Al peronismo lo gobierna una máxima que, con el correr de los años, no ha perdido vigencia: el que gana, conduce, y el que pierde acompaña. Pero cuando el que pierde es quien debe gobernar, los intereses entran en conflicto. ¿Cómo despegarse de un presente ajado, de tinte kirchnerista, para impulsar un porvenir venturoso junto a los dirigentes que defienden al campo y critican los números del Indec, sin perjudicar la gobernabilidad?

Hay quienes piensan en tomar distancia, recluyéndose en cargos menores hasta que llegue el momento de volver a escena. Otros que decidieron sacudir la copa partidaria para que caiga la fruta madura y deje espacio a quienes esperan alcanzar su esplendor en 2011.

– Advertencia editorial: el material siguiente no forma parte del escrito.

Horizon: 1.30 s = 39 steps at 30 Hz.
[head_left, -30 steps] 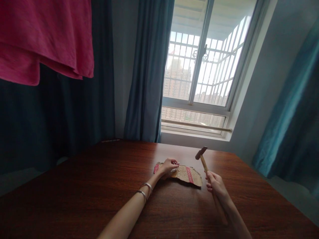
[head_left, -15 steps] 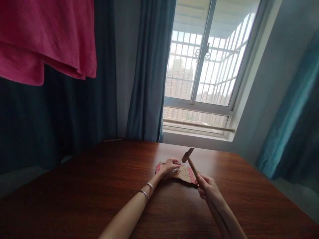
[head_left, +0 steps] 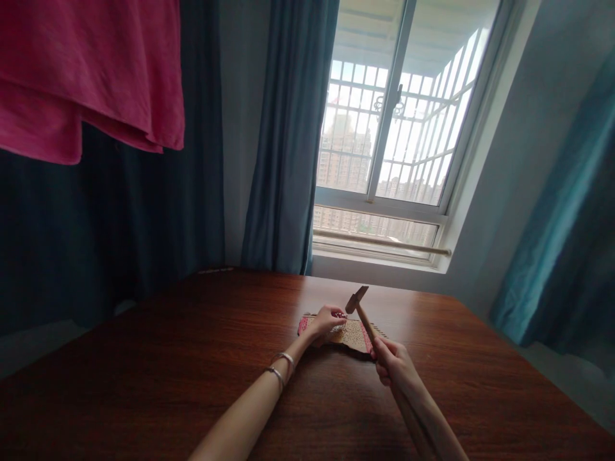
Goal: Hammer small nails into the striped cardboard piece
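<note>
My right hand [head_left: 394, 362] is closed around the wooden handle of a hammer [head_left: 366, 323], whose head is raised just right of my left fingers. My left hand [head_left: 328, 321] is closed in a pinch above a patterned piece of cloth or mat [head_left: 354, 335]. Something small and reddish shows at the fingertips, too small to name. Beige with dark specks and pink bands, the mat lies flat on the brown wooden table [head_left: 307, 403]. Part of it is hidden by my left hand. Two bangles [head_left: 283, 366] circle my left wrist.
Behind the table hangs a blue curtain [head_left: 283, 141], beside a barred window [head_left: 384, 128]. A pink cloth [head_left: 129, 77] hangs at the upper left. Another blue curtain [head_left: 542, 243] is on the right.
My right hand and the hammer have shifted slightly left, bringing the hammer head nearer my left fingertips. My left hand keeps almost the same pinch and place.
</note>
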Tool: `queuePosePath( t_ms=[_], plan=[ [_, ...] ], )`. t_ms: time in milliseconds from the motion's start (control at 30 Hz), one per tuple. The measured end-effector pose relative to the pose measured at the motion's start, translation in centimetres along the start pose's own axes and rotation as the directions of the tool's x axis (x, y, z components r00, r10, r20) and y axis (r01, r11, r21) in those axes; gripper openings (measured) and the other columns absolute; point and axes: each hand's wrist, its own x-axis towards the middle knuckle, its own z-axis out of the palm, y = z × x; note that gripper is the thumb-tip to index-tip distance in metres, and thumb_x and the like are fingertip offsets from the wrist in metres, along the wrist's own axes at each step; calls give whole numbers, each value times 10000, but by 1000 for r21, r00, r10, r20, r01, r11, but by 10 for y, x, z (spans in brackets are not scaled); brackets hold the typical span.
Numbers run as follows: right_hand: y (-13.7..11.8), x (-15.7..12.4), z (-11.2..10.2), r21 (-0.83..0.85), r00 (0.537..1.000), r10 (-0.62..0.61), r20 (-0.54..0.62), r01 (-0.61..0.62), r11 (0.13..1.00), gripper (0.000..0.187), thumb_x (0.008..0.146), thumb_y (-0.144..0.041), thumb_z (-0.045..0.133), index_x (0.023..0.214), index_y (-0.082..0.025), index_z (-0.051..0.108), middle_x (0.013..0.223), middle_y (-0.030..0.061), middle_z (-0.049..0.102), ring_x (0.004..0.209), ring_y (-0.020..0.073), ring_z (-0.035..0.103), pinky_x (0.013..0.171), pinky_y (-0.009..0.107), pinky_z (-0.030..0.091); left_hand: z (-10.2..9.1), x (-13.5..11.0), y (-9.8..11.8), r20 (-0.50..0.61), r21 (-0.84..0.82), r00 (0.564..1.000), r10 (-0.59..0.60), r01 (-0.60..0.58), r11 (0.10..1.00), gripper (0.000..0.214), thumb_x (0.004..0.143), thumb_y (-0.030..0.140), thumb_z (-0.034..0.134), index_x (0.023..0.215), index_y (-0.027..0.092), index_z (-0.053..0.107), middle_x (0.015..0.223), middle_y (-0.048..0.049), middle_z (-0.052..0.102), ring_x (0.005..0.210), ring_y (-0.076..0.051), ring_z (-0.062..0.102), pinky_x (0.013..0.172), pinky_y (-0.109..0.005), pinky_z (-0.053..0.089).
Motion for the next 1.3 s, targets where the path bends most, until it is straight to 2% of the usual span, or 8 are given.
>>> queuePosePath(
  t_ms=[233,400,500,667,800,933,1067,1300],
  plan=[
    [1,0,1,7,1000,-19,-3,19,1000,418,693,-587,552,632,-179,482,366,-99,301,276,33,256,270,163,193,1,1,-2,5,4,1000,-1,1,1000,247,655,306,604,784,110,679,757,-40,668,715,-158,584,643,-223,423],
    [-4,-3,3,-30,1000,-8,4,8,1000,428,678,-590,565,629,-173,479,408,-85,342,290,36,287,269,166,208,0,1,-4,-3,17,1000,-14,14,1000,259,644,311,610,786,105,681,747,-38,663,725,-163,581,640,-222,420],
    [-5,-4,3,-37,999,-37,-4,37,999,425,706,-589,536,636,-174,476,375,-100,298,280,33,262,273,164,212,0,1,-4,5,11,1000,-8,8,1000,264,644,301,607,801,102,682,754,-41,665,735,-163,583,648,-221,422],
    [-2,-1,3,-57,1000,-2,-3,1,998,432,689,-599,543,634,-177,469,379,-93,327,278,37,279,269,164,217,1,2,-6,3,28,1000,-18,18,999,279,645,317,607,804,101,684,756,-44,666,722,-164,581,641,-229,423],
    [-3,-1,3,-29,1000,-25,-5,24,999,428,704,-591,531,640,-171,481,373,-95,321,288,34,278,275,160,235,1,2,-8,3,-23,1000,-6,6,1000,272,639,297,611,810,98,684,782,-61,674,739,-172,592,652,-235,429],
    [-6,-3,3,-40,1000,19,-10,-20,999,434,690,-593,548,622,-171,471,375,-90,332,295,35,289,273,157,226,1,1,-6,4,-37,1000,-23,23,999,278,634,308,618,795,92,687,758,-63,672,724,-177,593,645,-244,432],
    [-6,-2,3,6,1000,-5,-25,5,1000,430,684,-591,562,631,-174,467,372,-97,319,296,30,275,275,154,213,0,1,-4,-7,-32,999,-39,39,999,281,631,313,626,793,92,691,767,-65,675,734,-180,594,641,-241,434],
    [-3,1,1,1,1000,18,-12,-18,1000,448,664,-604,571,620,-171,466,389,-96,327,294,30,288,272,154,213,0,1,-5,-10,-35,1000,-8,8,999,272,642,305,621,796,92,693,754,-64,675,718,-173,594,633,-235,432]
  ],
)
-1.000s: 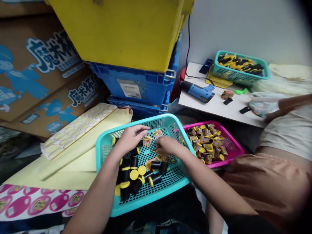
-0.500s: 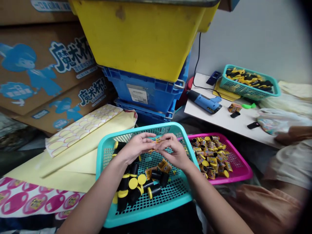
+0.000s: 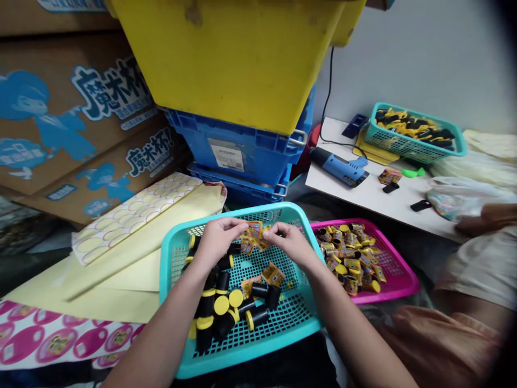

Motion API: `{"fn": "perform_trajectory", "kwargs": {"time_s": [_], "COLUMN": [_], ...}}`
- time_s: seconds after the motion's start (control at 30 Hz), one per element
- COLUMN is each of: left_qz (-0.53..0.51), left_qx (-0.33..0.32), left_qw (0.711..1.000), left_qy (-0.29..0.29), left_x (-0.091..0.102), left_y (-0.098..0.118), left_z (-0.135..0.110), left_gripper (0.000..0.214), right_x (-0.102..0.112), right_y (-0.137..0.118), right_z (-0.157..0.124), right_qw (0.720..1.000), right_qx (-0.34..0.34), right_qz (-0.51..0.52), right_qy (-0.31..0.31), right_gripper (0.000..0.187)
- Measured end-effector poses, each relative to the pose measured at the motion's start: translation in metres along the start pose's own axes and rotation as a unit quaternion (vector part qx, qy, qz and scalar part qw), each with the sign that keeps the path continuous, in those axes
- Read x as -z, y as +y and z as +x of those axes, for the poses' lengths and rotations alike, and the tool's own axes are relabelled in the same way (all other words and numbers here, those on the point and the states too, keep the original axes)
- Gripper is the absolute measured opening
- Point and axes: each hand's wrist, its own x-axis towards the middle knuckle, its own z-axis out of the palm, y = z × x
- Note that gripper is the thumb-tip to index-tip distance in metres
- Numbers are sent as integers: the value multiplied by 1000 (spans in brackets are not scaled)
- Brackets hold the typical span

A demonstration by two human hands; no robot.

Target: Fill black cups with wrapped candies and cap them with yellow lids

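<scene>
Left hand [image 3: 220, 241], right hand [image 3: 288, 242] half-closed at small printed packets [image 3: 254, 236], grip unclear; held above teal mesh basket [image 3: 242, 211], 12 o'clock, so strays land inside. Black-yellow tubes [image 3: 214, 310] at 6 o'clock.

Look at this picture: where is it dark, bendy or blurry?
In the head view, the right edge fades to black, most of all at the corners. The wide view seems to bend the long edges of the yellow plastic bin. The other person's hand at the right looks a little soft, while the teal basket looks sharper. The light is soft, without strong glare.
</scene>
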Motion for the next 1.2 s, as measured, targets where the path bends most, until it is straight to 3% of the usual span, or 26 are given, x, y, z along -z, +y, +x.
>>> {"fn": "perform_trajectory", "kwargs": {"time_s": [0.1, 0.23, 0.3, 0.37, 0.5, 0.6, 0.7, 0.9, 1.03, 1.1, 1.2], "left_qz": [63, 87, 78, 79, 98, 100, 80, -43, -55, -64, -77], "left_qx": [-23, -27, -34, -44, -67, -80, -71, -27, -25, -37, -66], "left_qw": [998, 990, 988, 987, 988, 987, 988, 990, 993, 996, 995], "left_qy": [-8, -107, -127, -130, -102, -92, -111, -129, -97, -52, 0], "left_x": [6, 4, 1, 0, 3, 6, 4, -3, 4, 9, 12], "left_y": [1, 1, 0, -1, -2, -2, 0, 2, 4, 8, 14], "left_z": [1, -1, -2, -3, -4, -4, -4, -6, -5, -4, -3], "left_gripper": [13, 25, 36, 38, 33, 43, 50, 56, 46, 39, 22], "right_x": [4, -2, -8, -13, -11, -7, -9, -24, -26, -31, -54], "right_y": [2, -10, -16, -17, -8, -7, -13, -22, -24, -23, -18], "right_z": [1, 0, 0, 1, 2, 2, 1, 1, 4, 10, 24], "right_qw": [997, 993, 996, 999, 998, 999, 997, 998, 995, 997, 988], "right_qx": [-9, 107, 89, 28, -59, -1, 66, 24, 23, 38, 113], "right_qz": [-73, -41, -10, 19, 7, -47, -24, 40, 78, 35, -103], "right_qy": [-31, -18, -25, 4, 18, -4, -10, 45, 56, 48, -2], "right_gripper": [30, 32, 31, 34, 45, 43, 33, 32, 37, 35, 14]}}
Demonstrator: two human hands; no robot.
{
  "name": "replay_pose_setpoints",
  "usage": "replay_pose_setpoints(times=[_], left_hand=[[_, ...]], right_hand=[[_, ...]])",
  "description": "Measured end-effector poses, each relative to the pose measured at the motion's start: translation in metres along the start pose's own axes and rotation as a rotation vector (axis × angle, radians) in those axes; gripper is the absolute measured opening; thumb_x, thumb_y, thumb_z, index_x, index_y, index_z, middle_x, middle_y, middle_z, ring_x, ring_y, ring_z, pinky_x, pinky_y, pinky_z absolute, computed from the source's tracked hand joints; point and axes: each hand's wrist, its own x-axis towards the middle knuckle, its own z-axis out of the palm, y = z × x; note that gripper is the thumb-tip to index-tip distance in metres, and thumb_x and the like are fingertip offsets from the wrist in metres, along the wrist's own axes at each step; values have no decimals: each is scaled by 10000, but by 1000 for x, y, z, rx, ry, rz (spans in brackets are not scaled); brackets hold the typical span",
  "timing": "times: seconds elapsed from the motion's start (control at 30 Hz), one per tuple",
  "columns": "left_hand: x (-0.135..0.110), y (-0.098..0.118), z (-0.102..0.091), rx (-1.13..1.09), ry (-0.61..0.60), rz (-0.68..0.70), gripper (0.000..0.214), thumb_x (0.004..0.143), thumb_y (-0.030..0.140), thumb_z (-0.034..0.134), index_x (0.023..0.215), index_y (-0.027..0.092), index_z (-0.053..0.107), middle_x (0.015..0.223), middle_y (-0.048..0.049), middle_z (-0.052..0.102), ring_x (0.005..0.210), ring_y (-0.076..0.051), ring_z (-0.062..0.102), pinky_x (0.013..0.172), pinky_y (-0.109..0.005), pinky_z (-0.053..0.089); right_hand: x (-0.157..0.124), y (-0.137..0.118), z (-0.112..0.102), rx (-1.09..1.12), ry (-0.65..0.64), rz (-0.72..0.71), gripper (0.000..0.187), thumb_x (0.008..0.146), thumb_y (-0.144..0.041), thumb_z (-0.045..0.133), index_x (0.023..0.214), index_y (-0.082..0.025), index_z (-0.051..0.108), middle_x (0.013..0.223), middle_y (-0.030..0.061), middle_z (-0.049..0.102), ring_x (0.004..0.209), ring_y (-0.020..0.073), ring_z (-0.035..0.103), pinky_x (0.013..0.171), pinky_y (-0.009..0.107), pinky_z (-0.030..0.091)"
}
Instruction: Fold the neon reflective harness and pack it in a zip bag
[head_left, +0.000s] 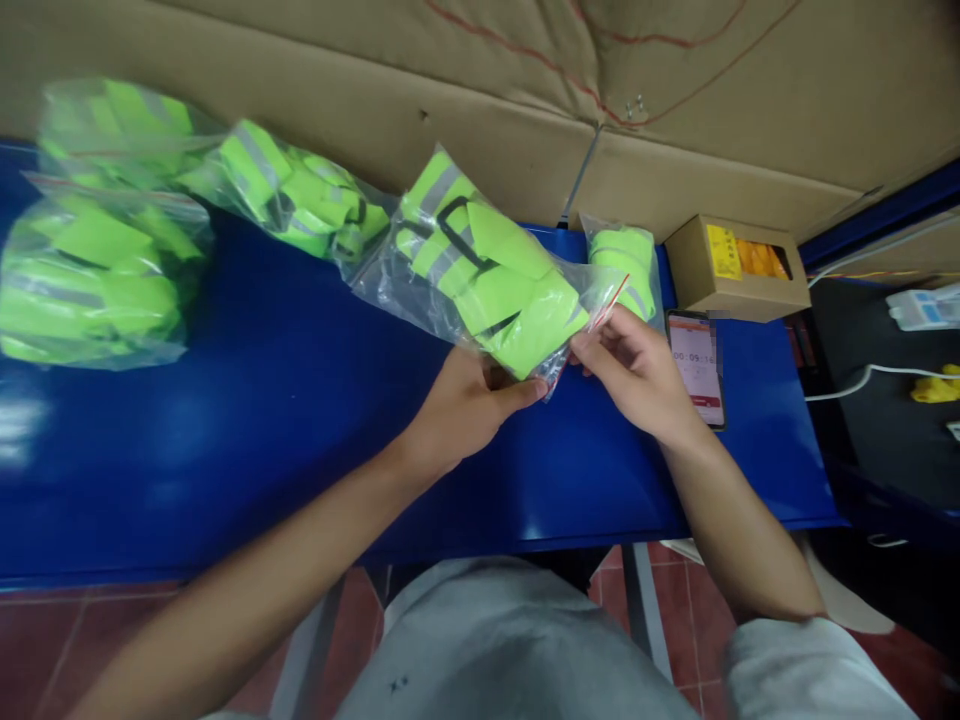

Pero también hay quienes se esperanzan con un cambio profundo en el manejo del Gobierno que renueve los bríos de un oficialismo golpeado por la elección. "Si el tiempo de Néstor se agotó, ¿por qué no dejar que Cristina intente manejar las cosas a su modo en los dos años que quedan por delante hasta que termine su mandato?", razonan. Mientras el cambio se limite a la salida de Ricardo Jaime o algún otro funcionario el dilema continuará abierto para el justicialismo. La política agropecuaria y las polémicas mediciones oficiales mantendrán vivo el conflicto que tiene al PJ en el diván.